From the line containing "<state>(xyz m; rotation" down to the line containing "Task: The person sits" in the records below, reproduce every line exactly, ends included, and omit all others.

[Records contained in a dataset]
═══
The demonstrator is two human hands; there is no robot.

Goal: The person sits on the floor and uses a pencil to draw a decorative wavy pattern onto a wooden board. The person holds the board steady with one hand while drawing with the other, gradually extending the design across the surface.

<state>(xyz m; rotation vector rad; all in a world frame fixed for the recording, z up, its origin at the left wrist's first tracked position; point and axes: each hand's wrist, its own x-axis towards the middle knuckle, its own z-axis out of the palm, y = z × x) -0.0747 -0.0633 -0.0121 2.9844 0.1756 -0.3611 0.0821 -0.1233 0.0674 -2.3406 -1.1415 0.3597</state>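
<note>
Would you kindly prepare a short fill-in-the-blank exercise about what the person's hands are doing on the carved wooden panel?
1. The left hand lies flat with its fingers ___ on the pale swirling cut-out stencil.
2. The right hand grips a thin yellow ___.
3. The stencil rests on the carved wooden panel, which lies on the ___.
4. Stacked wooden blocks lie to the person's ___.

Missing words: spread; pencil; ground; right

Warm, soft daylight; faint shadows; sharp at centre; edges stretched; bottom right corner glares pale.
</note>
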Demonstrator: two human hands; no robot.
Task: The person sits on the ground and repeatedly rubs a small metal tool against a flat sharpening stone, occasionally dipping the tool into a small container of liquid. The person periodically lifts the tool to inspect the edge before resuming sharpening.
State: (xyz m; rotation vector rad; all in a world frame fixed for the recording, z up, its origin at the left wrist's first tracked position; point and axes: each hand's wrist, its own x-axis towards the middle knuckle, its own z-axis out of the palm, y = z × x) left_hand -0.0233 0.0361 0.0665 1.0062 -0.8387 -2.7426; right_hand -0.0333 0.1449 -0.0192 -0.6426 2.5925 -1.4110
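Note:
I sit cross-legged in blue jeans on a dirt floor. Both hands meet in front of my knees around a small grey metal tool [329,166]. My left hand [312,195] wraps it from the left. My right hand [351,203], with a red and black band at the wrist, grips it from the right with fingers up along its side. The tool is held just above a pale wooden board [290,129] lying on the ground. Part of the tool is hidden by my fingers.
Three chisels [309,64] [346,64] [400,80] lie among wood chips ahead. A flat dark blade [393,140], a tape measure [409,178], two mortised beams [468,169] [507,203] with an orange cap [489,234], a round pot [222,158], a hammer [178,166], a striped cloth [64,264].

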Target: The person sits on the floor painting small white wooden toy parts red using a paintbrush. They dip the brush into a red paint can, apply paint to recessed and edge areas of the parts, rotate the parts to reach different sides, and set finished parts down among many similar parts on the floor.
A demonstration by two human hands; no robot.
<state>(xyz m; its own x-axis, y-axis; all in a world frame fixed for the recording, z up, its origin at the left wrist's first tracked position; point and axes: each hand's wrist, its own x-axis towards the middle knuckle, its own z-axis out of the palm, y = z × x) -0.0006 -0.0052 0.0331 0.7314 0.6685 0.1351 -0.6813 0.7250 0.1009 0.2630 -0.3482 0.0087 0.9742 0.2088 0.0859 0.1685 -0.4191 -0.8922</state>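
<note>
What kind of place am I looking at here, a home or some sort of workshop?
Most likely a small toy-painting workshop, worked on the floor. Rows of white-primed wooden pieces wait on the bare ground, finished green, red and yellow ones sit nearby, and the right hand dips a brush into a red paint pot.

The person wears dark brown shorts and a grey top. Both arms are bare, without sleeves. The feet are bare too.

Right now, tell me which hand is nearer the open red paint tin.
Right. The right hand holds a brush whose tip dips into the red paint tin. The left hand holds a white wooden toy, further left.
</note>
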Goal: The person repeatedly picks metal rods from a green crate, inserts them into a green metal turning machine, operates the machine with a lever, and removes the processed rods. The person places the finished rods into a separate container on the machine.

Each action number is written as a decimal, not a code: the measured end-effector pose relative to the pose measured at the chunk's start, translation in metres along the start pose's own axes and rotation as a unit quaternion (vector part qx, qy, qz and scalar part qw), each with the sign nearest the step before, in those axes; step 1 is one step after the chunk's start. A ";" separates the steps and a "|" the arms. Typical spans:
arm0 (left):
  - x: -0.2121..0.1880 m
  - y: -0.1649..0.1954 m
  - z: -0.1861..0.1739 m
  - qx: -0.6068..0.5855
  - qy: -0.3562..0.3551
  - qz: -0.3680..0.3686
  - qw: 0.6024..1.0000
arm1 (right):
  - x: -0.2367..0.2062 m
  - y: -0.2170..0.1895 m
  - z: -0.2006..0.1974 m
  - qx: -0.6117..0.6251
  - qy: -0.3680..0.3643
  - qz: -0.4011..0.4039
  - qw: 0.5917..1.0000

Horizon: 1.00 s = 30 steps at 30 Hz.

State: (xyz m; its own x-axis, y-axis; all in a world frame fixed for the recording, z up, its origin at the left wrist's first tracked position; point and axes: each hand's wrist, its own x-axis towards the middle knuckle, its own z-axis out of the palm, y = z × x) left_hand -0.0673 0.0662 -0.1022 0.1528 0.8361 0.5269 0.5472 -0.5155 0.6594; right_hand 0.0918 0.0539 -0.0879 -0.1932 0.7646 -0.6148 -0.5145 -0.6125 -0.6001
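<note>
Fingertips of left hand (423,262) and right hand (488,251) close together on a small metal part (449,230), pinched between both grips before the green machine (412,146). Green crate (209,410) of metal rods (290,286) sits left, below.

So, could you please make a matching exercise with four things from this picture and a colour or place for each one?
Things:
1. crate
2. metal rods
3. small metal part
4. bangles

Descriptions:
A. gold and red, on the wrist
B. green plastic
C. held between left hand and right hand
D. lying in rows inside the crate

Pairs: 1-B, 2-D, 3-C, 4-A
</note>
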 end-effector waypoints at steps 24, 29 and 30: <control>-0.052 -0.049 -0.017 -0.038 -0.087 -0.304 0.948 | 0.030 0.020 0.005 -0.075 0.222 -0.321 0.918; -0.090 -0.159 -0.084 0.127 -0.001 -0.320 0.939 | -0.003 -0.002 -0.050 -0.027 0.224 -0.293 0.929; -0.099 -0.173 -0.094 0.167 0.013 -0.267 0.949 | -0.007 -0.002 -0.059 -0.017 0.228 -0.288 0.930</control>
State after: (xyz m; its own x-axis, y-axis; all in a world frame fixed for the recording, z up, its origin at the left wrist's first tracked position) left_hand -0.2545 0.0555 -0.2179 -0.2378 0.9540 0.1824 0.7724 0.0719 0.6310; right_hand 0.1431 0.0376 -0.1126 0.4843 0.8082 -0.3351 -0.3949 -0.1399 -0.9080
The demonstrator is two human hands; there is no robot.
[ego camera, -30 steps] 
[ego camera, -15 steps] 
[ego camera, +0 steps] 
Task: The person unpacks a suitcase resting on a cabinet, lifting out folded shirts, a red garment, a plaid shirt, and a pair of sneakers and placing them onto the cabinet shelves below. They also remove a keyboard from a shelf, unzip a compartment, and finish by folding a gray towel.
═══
# Solution to the problem:
<state>(xyz m; rotation vector rad; all in a world frame fixed for the recording, z up, its origin at the left wrist's first tracked position; point and axes: each hand's wrist, its own x-axis towards the middle knuckle, its own z-axis out of the palm, y = z × x) -0.0747 -0.0633 -0.0121 2.9844 0.1756 -0.3611 0.0821 -0.1233 0.0674 -2.3406 -1.1415 0.3597</state>
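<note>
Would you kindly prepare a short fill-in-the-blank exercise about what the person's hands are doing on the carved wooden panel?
1. The left hand lies flat with its fingers ___ on the pale swirling cut-out stencil.
2. The right hand grips a thin yellow ___.
3. The stencil rests on the carved wooden panel, which lies on the ___.
4. Stacked wooden blocks lie to the person's ___.

Missing words: spread; pencil; ground; right

Warm, soft daylight; faint shadows; sharp at centre; edges stretched; bottom right corner glares pale.
</note>
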Demonstrator: two human hands; no robot.
Task: The person sits on the ground and repeatedly rubs a small metal tool against a flat sharpening stone, occasionally dipping the tool into a small container of liquid. The person periodically lifts the tool to inspect the edge before resuming sharpening.

What the exercise asked for is now done.